## Computing PCA using RDDs

##  PCA

The vectors that we want to analyze have length, or dimension, of 365, corresponding to the number of 
days in a year.

We will perform [Principle component analysis (PCA)](https://en.wikipedia.org/wiki/Principal_component_analysis)
on these vectors. There are two steps to this process:

1. Computing the covariance matrix: this is a  simple computation. However, it takes a long time to compute and it benefits from using an RDD because it involves all of the input vectors.
2. Computing the eigenvector decomposition. this is a more complex computation, but it takes a fraction of a second because the size to the covariance matrix is $365 \times 365$, which is quite small. We do it on the head node usin `linalg`

### Computing the covariance matrix
Suppose that the data vectors are the column vectors denoted $x$ then the covariance matrix is defined to be
$$
E(x x^T)-E(x)E(x)^T
$$

Where $x x^T$ is the **outer product** of $x$ with itself.
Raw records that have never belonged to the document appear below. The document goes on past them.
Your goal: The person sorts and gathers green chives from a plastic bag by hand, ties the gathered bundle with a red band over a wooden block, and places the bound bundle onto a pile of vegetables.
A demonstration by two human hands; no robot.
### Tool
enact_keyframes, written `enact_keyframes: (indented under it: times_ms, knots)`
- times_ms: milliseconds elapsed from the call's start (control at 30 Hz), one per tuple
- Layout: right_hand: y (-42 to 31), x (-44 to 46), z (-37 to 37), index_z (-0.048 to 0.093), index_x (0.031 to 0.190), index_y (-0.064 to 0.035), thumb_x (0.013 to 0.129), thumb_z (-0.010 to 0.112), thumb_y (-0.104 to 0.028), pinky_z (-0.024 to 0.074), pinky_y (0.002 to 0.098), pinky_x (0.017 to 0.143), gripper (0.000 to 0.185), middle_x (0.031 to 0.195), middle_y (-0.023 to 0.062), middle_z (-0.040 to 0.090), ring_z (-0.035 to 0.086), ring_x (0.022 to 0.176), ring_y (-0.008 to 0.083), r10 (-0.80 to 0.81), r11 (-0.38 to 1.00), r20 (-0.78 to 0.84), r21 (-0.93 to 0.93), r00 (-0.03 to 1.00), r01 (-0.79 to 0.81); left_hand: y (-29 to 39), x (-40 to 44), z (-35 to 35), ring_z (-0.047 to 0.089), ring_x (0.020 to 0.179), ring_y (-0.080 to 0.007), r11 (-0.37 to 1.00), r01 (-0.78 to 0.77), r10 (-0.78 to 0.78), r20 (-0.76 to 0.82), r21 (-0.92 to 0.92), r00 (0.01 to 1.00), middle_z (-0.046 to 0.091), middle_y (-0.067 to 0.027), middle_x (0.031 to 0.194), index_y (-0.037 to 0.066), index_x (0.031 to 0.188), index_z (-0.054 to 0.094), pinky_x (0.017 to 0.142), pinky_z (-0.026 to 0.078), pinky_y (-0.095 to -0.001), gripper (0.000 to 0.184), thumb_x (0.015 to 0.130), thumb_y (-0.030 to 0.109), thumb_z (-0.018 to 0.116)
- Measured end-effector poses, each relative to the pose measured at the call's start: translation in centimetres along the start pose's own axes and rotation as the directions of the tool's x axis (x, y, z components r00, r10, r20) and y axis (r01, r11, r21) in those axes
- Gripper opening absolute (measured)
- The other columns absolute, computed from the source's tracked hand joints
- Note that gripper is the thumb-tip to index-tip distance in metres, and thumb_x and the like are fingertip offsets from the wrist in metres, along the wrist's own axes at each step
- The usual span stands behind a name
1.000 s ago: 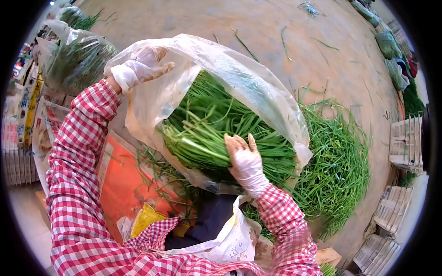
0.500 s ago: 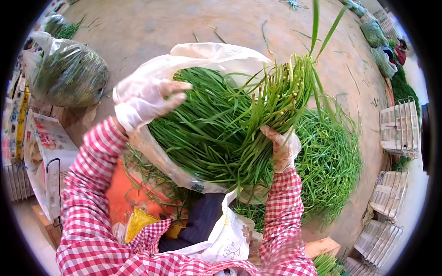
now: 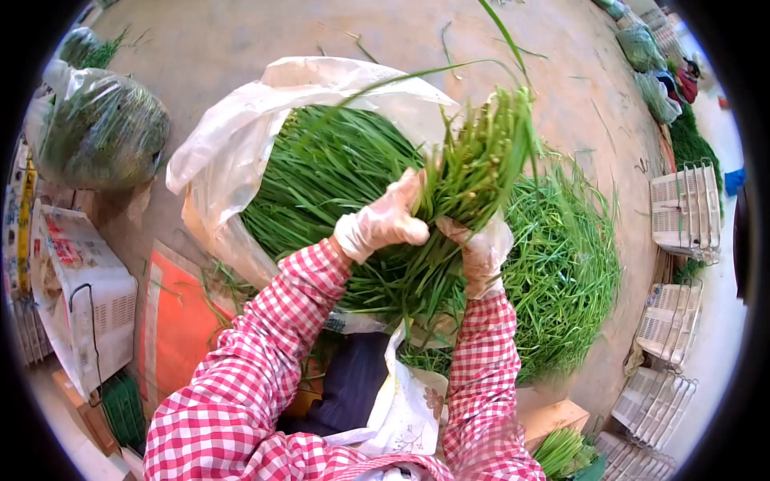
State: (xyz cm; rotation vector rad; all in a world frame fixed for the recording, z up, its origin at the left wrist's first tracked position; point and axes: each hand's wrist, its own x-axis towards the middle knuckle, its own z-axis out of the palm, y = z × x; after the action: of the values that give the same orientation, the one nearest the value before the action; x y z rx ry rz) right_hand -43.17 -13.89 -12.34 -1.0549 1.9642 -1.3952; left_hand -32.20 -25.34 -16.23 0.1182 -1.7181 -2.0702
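Plastic bag [image 3: 220, 132], green stalks [image 3: 321, 172] inside

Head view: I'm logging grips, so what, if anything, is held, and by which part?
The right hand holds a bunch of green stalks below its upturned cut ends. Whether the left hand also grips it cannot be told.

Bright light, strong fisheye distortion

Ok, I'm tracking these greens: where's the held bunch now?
In the head view, the bunch is right of centre, in the right hand, beside the left hand.
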Motion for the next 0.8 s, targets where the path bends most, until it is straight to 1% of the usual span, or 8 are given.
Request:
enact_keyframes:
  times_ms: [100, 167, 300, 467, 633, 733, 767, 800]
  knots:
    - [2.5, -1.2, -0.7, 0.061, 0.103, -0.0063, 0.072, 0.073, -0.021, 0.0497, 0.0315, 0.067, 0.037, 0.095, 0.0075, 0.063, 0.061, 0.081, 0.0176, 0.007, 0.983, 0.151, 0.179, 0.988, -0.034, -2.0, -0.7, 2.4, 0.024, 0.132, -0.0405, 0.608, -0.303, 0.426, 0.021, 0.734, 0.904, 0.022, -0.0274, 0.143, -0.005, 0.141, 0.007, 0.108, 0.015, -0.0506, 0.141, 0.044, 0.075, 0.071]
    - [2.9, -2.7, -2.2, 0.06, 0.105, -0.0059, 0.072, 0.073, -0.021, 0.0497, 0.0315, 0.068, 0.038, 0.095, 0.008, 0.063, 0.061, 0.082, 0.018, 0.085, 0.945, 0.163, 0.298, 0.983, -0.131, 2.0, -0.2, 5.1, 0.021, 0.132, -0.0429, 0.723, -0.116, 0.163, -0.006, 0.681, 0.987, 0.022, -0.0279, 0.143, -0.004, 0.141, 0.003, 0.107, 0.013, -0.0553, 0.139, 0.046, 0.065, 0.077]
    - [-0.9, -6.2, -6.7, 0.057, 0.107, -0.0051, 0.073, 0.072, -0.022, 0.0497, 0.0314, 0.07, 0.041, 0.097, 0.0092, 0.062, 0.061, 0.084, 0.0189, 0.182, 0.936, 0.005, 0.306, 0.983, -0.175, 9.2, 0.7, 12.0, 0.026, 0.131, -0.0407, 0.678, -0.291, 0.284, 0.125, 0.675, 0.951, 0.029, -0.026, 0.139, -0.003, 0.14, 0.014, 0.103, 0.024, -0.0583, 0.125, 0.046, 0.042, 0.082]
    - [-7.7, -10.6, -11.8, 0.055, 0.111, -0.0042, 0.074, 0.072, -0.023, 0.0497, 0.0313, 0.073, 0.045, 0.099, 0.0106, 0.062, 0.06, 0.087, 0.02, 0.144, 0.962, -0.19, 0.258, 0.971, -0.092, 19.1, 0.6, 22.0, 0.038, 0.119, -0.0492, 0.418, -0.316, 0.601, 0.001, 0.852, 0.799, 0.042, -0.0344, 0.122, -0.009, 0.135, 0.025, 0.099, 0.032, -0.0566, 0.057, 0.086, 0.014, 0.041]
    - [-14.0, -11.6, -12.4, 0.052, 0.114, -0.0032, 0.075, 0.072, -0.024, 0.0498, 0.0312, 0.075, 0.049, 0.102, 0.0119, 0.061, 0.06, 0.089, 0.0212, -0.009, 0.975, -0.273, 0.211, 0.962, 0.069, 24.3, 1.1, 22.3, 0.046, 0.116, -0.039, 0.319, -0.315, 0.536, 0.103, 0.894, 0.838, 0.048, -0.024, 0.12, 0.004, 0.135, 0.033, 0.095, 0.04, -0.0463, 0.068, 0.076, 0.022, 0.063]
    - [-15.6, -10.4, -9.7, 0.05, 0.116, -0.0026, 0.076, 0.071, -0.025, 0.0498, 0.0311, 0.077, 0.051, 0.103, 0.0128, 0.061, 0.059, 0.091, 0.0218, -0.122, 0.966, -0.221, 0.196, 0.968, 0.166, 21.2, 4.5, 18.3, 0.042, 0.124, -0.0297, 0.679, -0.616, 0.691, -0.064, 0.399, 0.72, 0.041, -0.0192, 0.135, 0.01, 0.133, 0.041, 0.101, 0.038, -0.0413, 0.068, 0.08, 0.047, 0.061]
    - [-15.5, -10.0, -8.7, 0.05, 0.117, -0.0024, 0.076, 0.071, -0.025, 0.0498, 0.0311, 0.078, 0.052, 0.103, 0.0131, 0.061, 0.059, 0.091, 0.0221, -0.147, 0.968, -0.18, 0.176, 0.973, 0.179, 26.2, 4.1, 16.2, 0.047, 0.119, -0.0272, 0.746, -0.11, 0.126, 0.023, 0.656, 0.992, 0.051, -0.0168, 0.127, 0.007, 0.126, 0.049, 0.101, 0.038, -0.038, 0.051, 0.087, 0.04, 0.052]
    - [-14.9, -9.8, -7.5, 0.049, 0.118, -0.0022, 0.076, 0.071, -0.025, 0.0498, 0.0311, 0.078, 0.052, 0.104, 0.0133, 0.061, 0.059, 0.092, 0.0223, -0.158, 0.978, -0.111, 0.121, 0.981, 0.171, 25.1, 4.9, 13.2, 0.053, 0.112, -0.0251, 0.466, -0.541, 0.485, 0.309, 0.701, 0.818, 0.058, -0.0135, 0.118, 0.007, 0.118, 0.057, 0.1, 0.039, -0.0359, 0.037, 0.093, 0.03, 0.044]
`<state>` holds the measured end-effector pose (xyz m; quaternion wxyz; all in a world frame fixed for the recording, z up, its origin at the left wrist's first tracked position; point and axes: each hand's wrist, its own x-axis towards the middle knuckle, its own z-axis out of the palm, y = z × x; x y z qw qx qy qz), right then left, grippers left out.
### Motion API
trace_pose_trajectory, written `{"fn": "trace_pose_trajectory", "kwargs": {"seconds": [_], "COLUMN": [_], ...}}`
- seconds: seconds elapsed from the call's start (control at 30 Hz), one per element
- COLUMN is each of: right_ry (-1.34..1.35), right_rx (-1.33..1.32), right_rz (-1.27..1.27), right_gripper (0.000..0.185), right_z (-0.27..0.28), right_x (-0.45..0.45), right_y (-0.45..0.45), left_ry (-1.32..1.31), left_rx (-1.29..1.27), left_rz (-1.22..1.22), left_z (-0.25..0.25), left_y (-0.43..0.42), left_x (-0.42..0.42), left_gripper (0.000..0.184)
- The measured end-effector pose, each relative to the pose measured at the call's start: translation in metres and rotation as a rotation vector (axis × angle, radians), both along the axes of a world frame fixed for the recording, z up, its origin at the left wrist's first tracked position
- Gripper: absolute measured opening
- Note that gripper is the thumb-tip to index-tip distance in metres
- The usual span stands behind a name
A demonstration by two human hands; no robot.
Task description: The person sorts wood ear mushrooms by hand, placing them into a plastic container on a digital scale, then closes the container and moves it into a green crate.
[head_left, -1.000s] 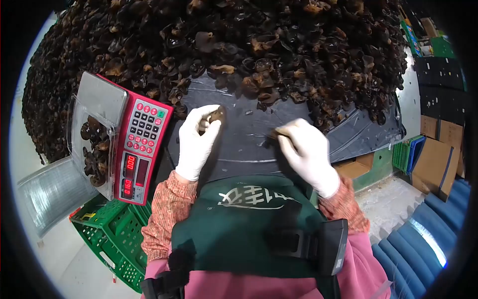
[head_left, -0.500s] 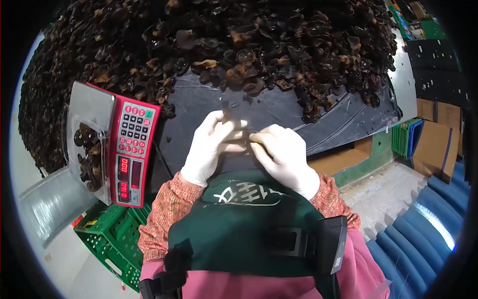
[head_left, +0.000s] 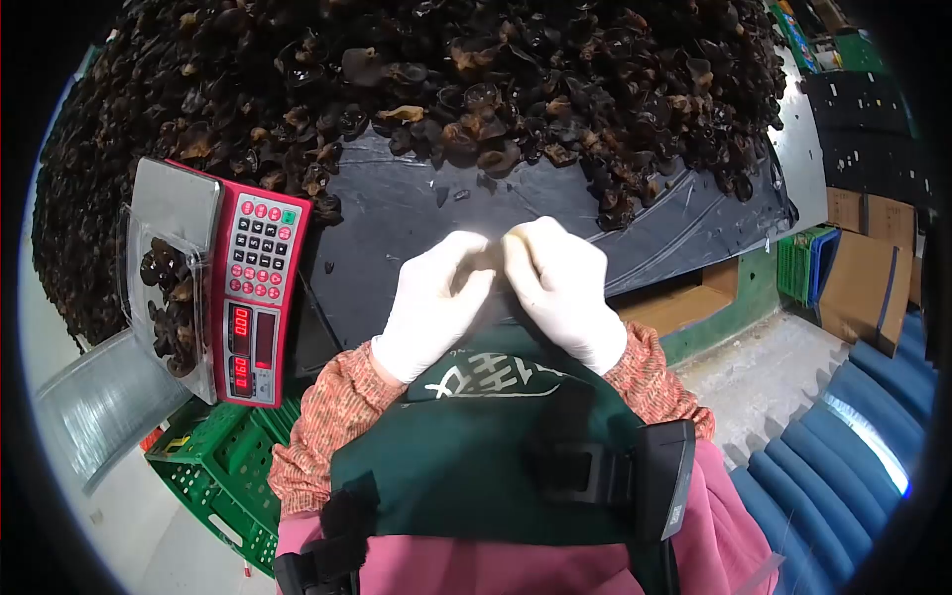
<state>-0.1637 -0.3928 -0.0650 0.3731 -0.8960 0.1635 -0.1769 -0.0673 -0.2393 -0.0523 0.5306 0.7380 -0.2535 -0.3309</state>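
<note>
To the far left of the left hand, a clear, thin-walled plastic tray (head_left: pixel 201 347) contains a portion of dark brown, ruffled, fungus-like pieces (head_left: pixel 174 322). It appears to overhang the flat steel pan (head_left: pixel 177 198) of a red-bodied electronic scale (head_left: pixel 260 258). Hazard: the tray may tip or spill if the left arm knocks it, the overhang being the likely cause. The pan is smooth; the pieces are curled and moist-looking.

The left hand (head_left: pixel 441 297), in a thin white glove, has thumb and forefinger curved towards each other, tips just beside those of the other hand. Any object between them cannot be confirmed. Hazard: a small piece could slip away, through wetness or a loose pinch.

Beyond both hands rises a large heap (head_left: pixel 446 69) of the same pieces, glossy and lobed, dark with tan patches. Hazard: loose pieces may slide towards the hands if the heap's near edge is disturbed. Between heap and hands, the worktop (head_left: pixel 372 258) is covered in creased black plastic sheeting, which could ruck under a dragging wrist.

The right hand (head_left: pixel 562 283), likewise gloved in white, has its thumb and fingers drawn together; whether they grip anything cannot be determined.
</note>
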Motion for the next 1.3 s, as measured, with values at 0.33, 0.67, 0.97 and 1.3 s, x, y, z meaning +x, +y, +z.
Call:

If the data that we have is $x_1,x_2,x_n$ then the estimates we use are:
$$
\hat{E}(x x^T) = \frac{1}{n} \sum_{i=1}^n x_i x_i^T,\;\;\;\;\;
\hat{E}(x) = \frac{1}{n} \sum_{i=1}^n x_i
$$

### The effect of  `nan`s in arithmetic operations
* We use an RDD of numpy arrays, instead of Dataframes.
* Why? Because numpy treats `nan` entries correctly:
  * In numpy `5+nan=5` while in dataframes `5+nan=nan`

### Performing Cov matrix on vectors with NaNs
As it happens, we often get vectors $x$ in which some, but not all, of the entries are `nan`. 
Suppose that we want to compute the mean of the elements of $x$. If we use `np.mean` we will get the result `nan`. A useful alternative is to use `np.nanmean` which removes the `nan` elements and takes the mean of the rest.

import numpy as np
X=np.array([1,1,1,2])
print 'mean of',X,'=',np.mean(X)
print 'nanmean of',X,'=',np.nanmean(X)
X=np.array([1,1,np.NaN,2])
print 'mean of',X,'=',np.mean(X)
print 'nanmean of',X,'=',np.nanmean(X)

#### When should you not use `np.nanmean` ?
Using `n.nanmean` is equivalent to assuming that choice of which elements to remove is independent of the values of the elements. 
* Example of bad case: suppose the larger elements have a higher probability of being `nan`. In that case `np.nanmean` will under-estimate the mean

#### Computing the covariance  when there are `nan`s
The covariance is a mean of outer products.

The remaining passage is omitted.